Dobbs's Slap at Nebraska's History

June, 2022

Lincoln — We celebrate, with good reason, Nebraska's history and tradition in shaping our nation's laws.  The Standing Bear v. Crook and Meyer v. Nebraska cases are landmarks of civil rights.  Lincolnite Roscoe Pound, as a young University of Nebraska law professor at the beginning of the 20th Century, shook the legal world with his theories of jurisprudence.  His ecological and sociological approach to Constitutional interpretation found its way into countless federal court decisions.  When he retired as the dean of the Harvard Law School, he was among the world's most respected jurists.  Both Standing Bear and Roscoe Pound are in the Nebraska Hall of Fame.  

The Dobbs decision consigns all this to the dustbin of history.  It repeatedly slaps the face of those of us in Nebraska who still treasure our legacy.  In arguing that a civil right is not a right at all if it was not enumerated or understood to be a right at the time of the adoption of the Fourteenth Amendment in 1868, the Dobbs court suggests Standing Bear is not a man and Meyer has no right to teach a foreign language. 

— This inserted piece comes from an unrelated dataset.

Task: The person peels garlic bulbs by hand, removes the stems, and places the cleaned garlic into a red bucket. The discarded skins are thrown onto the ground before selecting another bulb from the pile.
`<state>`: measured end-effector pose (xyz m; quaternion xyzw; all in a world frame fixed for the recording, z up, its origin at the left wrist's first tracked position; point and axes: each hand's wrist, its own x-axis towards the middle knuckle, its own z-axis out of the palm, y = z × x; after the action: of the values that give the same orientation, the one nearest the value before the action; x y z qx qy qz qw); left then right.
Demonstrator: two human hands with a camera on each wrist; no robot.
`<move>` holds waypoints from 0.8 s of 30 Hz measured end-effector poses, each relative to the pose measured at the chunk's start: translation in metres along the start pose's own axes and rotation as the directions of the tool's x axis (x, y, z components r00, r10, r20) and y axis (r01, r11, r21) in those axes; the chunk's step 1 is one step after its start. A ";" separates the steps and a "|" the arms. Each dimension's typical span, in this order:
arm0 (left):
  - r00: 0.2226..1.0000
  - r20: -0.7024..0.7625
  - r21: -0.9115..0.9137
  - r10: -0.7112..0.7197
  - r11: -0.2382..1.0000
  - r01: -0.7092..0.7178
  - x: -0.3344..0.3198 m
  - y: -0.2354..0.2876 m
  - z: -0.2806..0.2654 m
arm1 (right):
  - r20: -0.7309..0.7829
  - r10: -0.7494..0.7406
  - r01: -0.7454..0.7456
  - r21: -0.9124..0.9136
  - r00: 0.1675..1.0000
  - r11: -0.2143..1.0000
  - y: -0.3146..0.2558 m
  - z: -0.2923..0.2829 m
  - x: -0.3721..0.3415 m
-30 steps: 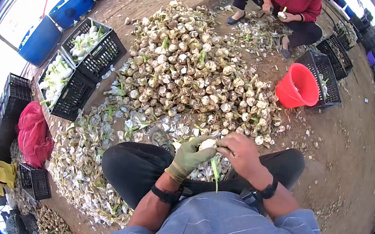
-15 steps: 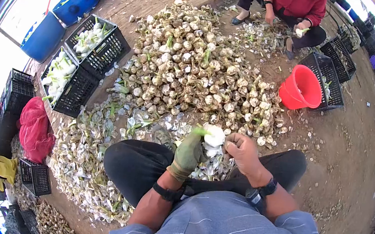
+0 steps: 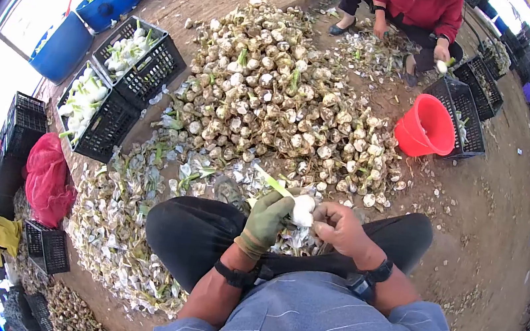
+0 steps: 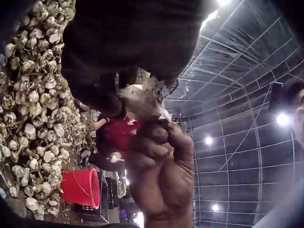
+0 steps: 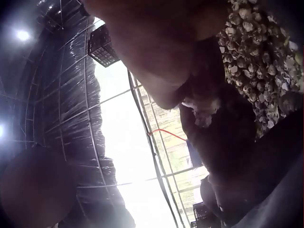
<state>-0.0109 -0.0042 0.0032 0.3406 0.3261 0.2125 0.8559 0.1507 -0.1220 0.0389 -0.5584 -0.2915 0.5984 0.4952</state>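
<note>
A peeled white garlic bulb [image 3: 302, 212] is held in front of my lap. My gloved left hand [image 3: 262, 222] grips it from the left, and its green stem [image 3: 268, 178] sticks out past the glove toward the pile. On the bulb's other side, my bare right hand [image 3: 342, 230] has thumb and fingers curled in at its surface. The left wrist view shows these right fingers [image 4: 159, 133] pinching at the bulb's underside [image 4: 142, 102], with the dark glove over it. In the right wrist view the hands are in shadow and hide most of the bulb.
A big heap of unpeeled garlic [image 3: 274, 93] lies ahead, with peelings [image 3: 128, 241] to the left. Black crates [image 3: 106, 124] of cleaned garlic stand left. A red bucket [image 3: 424, 126] sits right, near another person [image 3: 412, 11] holding garlic.
The bulb has been turned: its stem pointed down toward my lap, then left, and now up and left. My right hand moved slightly away, then back to the bulb.
</note>
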 end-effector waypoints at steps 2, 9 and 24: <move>0.999 0.031 -0.159 -0.037 0.986 0.042 0.002 0.002 0.000 | 0.057 0.035 -0.048 0.261 0.998 0.964 -0.007 -0.006 -0.007; 0.982 -0.006 0.062 0.188 0.980 -0.187 0.002 0.000 0.000 | -0.195 -0.156 0.138 -0.099 0.968 0.985 0.008 -0.009 0.011; 0.889 0.023 0.341 0.458 0.832 -0.438 0.000 -0.013 -0.005 | -0.289 -0.165 0.021 -0.443 0.943 0.896 0.020 0.006 0.020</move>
<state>-0.0124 -0.0108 -0.0091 0.5419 0.2941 0.3582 0.7011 0.1416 -0.1090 0.0150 -0.7288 -0.3601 0.3955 0.4275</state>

The dissenting justices in Dobbs are disappointing in that they argue too much legal history and too little that the law has a greater purpose, in a Poundian sense, which is the role of law in creating a civil society.  The dissenters make a mistake in tacitly playing by the rules the Dobbs historicists are trying to impose over Constitutional interpretation.   Rather than picking at historical inconsistencies in the majority opinion, the dissenters should have frontally attacked the whole premise of so-called originalism.  Question: should the Nebraska legislature, if called into session by the governor to respond to Dobbs, exempt the indigenous population from all civil rights matters, including issues of abortion, because of how the government viewed Standing Bear in 1868?  Under the Dobbs court's logic, yes.  Standing Bear had no rights in 1868.  

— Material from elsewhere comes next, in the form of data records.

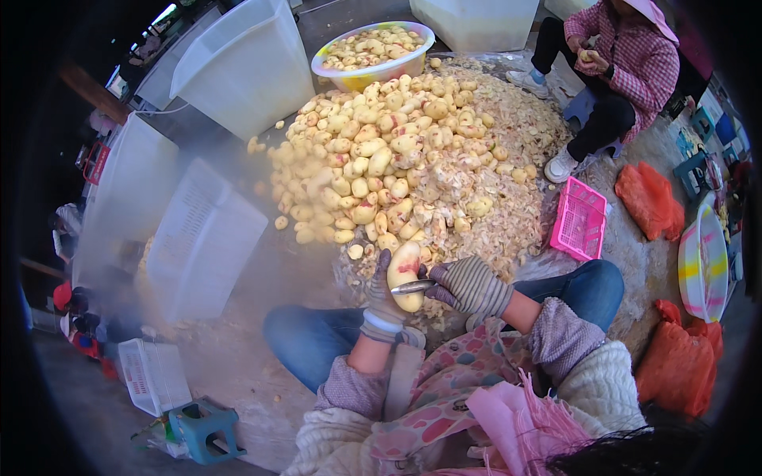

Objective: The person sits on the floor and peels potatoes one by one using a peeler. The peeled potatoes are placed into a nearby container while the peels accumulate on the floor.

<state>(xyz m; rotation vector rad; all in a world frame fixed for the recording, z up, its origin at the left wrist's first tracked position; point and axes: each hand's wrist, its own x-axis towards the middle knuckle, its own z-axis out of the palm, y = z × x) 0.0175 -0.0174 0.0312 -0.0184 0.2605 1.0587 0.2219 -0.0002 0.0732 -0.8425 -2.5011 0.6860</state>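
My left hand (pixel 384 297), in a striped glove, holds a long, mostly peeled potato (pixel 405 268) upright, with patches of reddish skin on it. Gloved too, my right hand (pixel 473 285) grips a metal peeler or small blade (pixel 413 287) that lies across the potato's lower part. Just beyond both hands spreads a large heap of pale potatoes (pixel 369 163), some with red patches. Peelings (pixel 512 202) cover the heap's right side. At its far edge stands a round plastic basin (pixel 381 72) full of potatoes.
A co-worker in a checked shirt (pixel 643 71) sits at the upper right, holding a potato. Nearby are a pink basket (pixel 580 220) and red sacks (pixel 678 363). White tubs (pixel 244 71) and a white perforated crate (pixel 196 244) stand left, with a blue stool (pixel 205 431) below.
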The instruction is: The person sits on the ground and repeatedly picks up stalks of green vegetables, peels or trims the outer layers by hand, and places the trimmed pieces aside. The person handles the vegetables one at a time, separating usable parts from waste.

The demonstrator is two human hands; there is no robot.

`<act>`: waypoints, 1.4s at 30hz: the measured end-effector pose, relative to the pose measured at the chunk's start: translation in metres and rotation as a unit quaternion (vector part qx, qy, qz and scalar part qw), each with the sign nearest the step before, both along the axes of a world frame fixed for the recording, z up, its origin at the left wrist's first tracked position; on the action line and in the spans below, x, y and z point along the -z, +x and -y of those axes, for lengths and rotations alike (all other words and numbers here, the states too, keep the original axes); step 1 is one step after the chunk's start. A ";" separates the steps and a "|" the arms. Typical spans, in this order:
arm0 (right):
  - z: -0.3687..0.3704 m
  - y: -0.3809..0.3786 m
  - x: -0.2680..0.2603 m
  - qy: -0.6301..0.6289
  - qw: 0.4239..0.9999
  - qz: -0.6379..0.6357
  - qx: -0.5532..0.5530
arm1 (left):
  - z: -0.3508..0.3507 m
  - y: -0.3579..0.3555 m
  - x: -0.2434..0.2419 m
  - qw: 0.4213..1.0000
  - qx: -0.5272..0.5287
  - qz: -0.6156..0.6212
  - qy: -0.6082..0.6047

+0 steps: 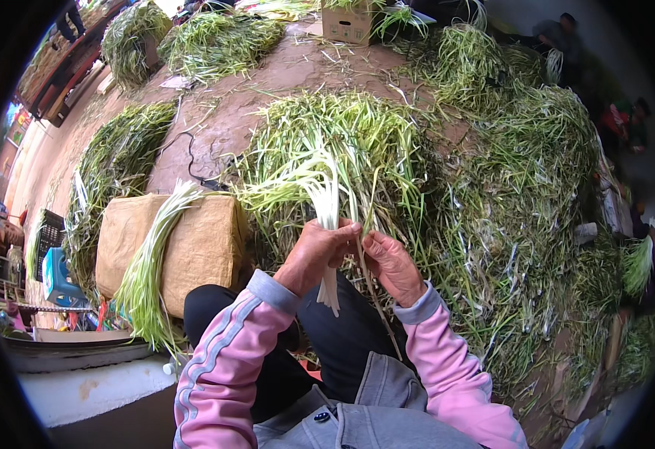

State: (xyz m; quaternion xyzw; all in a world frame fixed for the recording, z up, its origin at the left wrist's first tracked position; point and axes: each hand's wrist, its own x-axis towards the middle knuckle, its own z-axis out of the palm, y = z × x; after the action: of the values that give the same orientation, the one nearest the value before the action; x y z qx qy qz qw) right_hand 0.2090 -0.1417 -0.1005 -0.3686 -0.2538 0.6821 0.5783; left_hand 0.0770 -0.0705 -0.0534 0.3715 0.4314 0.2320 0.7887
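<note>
My left hand grips a small bunch of chive-like stalks, with white stems and pale green leaves that fan out beyond the fist. Several white ends hang below it. Close beside it, my right hand pinches a thin withered stalk between thumb and fingers; its brownish length trails down towards my lap. Beyond both hands rises a heap of green and yellowed leaves. To my left, a longer bundle of the pale green stalks lies draped over a tan cloth-covered block.
A wide heap of leaf waste spreads along the right. More leaf piles lie on the earthen floor, near a cardboard box. A dark cord crosses the floor. Another person holds stalks at upper right. A blue container stands left.
</note>
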 end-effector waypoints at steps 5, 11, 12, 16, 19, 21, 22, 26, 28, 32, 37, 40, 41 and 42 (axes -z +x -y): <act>-0.006 -0.009 0.007 -0.035 0.992 -0.020 0.123 | 0.000 -0.002 0.003 0.996 -0.068 0.041 0.047; 0.065 0.056 0.067 -0.006 0.770 0.610 0.187 | -0.022 -0.031 -0.022 0.963 -0.189 0.162 0.101; 0.090 0.080 0.095 -0.024 0.704 0.679 0.206 | -0.028 -0.041 -0.029 0.958 -0.200 0.169 0.118; 0.224 0.214 0.168 -0.167 0.467 0.858 0.130 | -0.045 -0.065 -0.040 0.936 -0.227 0.238 0.126; 0.252 0.239 0.144 -0.363 0.516 0.775 0.012 | -0.042 -0.056 -0.050 0.941 -0.242 0.214 0.105; 0.204 0.201 0.101 -0.263 0.471 0.842 0.017 | -0.037 -0.053 -0.042 0.955 -0.152 0.225 0.117; 0.172 0.178 0.076 -0.177 0.517 0.837 0.045 | -0.033 -0.045 -0.040 0.961 -0.151 0.206 0.102; 0.037 0.088 0.008 0.055 0.776 0.616 0.121 | -0.015 -0.019 -0.023 0.978 -0.114 0.168 0.046; -0.012 0.048 -0.031 0.112 0.844 0.516 0.089 | -0.008 -0.011 -0.016 0.983 -0.102 0.150 0.030; -0.081 0.017 -0.049 0.165 0.905 0.393 -0.001 | 0.005 0.007 -0.007 0.988 -0.088 0.128 0.003; -0.072 0.025 -0.053 0.067 0.958 0.277 0.014 | 0.004 0.010 -0.007 0.986 -0.096 0.134 0.002; -0.045 0.013 -0.064 0.195 0.956 0.198 0.100 | 0.001 0.005 -0.003 0.968 -0.094 0.230 -0.033; -0.031 0.008 -0.063 0.222 0.950 0.200 0.091 | -0.001 0.001 -0.001 0.961 -0.085 0.259 -0.045; -0.013 0.008 -0.062 0.245 0.935 0.246 0.071 | 0.000 0.000 -0.005 0.962 -0.086 0.254 -0.042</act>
State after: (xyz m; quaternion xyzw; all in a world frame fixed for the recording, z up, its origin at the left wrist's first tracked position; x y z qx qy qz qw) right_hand 0.2171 -0.1286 -0.0382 -0.3891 -0.5206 0.4441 0.6167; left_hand 0.0773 -0.0700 -0.0488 0.2279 0.2567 0.3676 0.8643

Should we also recall the new Standing Bear statue in Statuary Hall in the U.S. Capitol, and rethink how we are naming state buildings and public schools?  No.  Better to dial back the originalist majority on the court than to live with its bizarre legal decisions.      

If Governor Ricketts calls the Nebraska legislature into session in reaction to Dobbs, the best thing it could do would be to make an appropriation to purchase copies of two books to be placed on the desks of each Supreme Court justice, dissenters included.  One is philosopher Karl Popper's The Poverty of Historicism.  Popper would not look kindly on the idea that the conditions of 1868 could even be determined, let alone serve as guidance in a changing world. 

The discovery of instances which confirm a theory means very little if we have not tried, and failed, to discover refutations. For if we are uncritical we shall always find what we want: we shall look for, and find, confirmation, and we shall look away from, and not see, whatever might be dangerous to our pet theories. In this way it is only too easy to obtain what appears to be overwhelming evidence in favour of a theory which, if approached critically, would have been refuted.

[T]he historicist ... firmly believes in his favorite trend, and conditions under which it would disappear to him are unthinkable. The poverty of historicism, we might say, is a poverty of imagination.  ― Karl Popper, The Poverty of Historicism

The other book is Roscoe Pound's Introduction to the Philosophy of Law, summarized here.  Pound developed his theory of ecological jurisprudence based on his scientific study of botany and ecology on Nebraska prairies, which gave him insights into life's dynamic and interactive relationships.  He would have given little weight to 1868 thinking, but every consideration to the sociological effects of the Dobbs decision in 2022.   

In studying his predecessors Pound saw that all the nineteenth century schools were subject to the common criticism of attempting to construct a science of law solely in terms of law and on the basis of law, divorced from all other phenomena of social control and civilization.  For him a legal science, in order to meet the needs of a changing society, must give up its exclusiveness and work in closer association with the other social sciences.... The social purposes of law must be stressed more than the sanctions, for law is to be regarded as a social institution which can be improved by intelligent effort. To discover the best means of directing and furthering efforts to improve the law, the jurist must be concerned with a wide range of studies, and not just of law. This requires a study of the actual effects of legal institutions and doctrines; a study of the means of making legal rules effective; a sociological legal history, which is a study not only of how doctrines have evolved and developed, considered solely as jural materials, but of what social effects the doctrines of law have produced in the past and how they produce them. ... The functional attitude, which is the study not only of what legal materials are and how they came to be, but also of what they aim to effect and how they work, is fundamental in Pound's legal theory. Also, there must necessarily be intensive study of philosophy and psychology; in order for a legal science to be valuable it must be consistent with the best of modem philosophy and psychology.  — Linus J. McManaman, O.S.B.,  The Legal Philosophy of Roscoe Pound [emphasis added]

There is one, and probably only one, point in the majority opinion with which I agree.  It is the observation that the dissenting justices did not cite any scholarly treatise to justify their position on what was in the minds of citizens in 1868.  They should have offered several, including some that challenged the very idea that the such a determination could ever be made, let alone that it could be dispositive.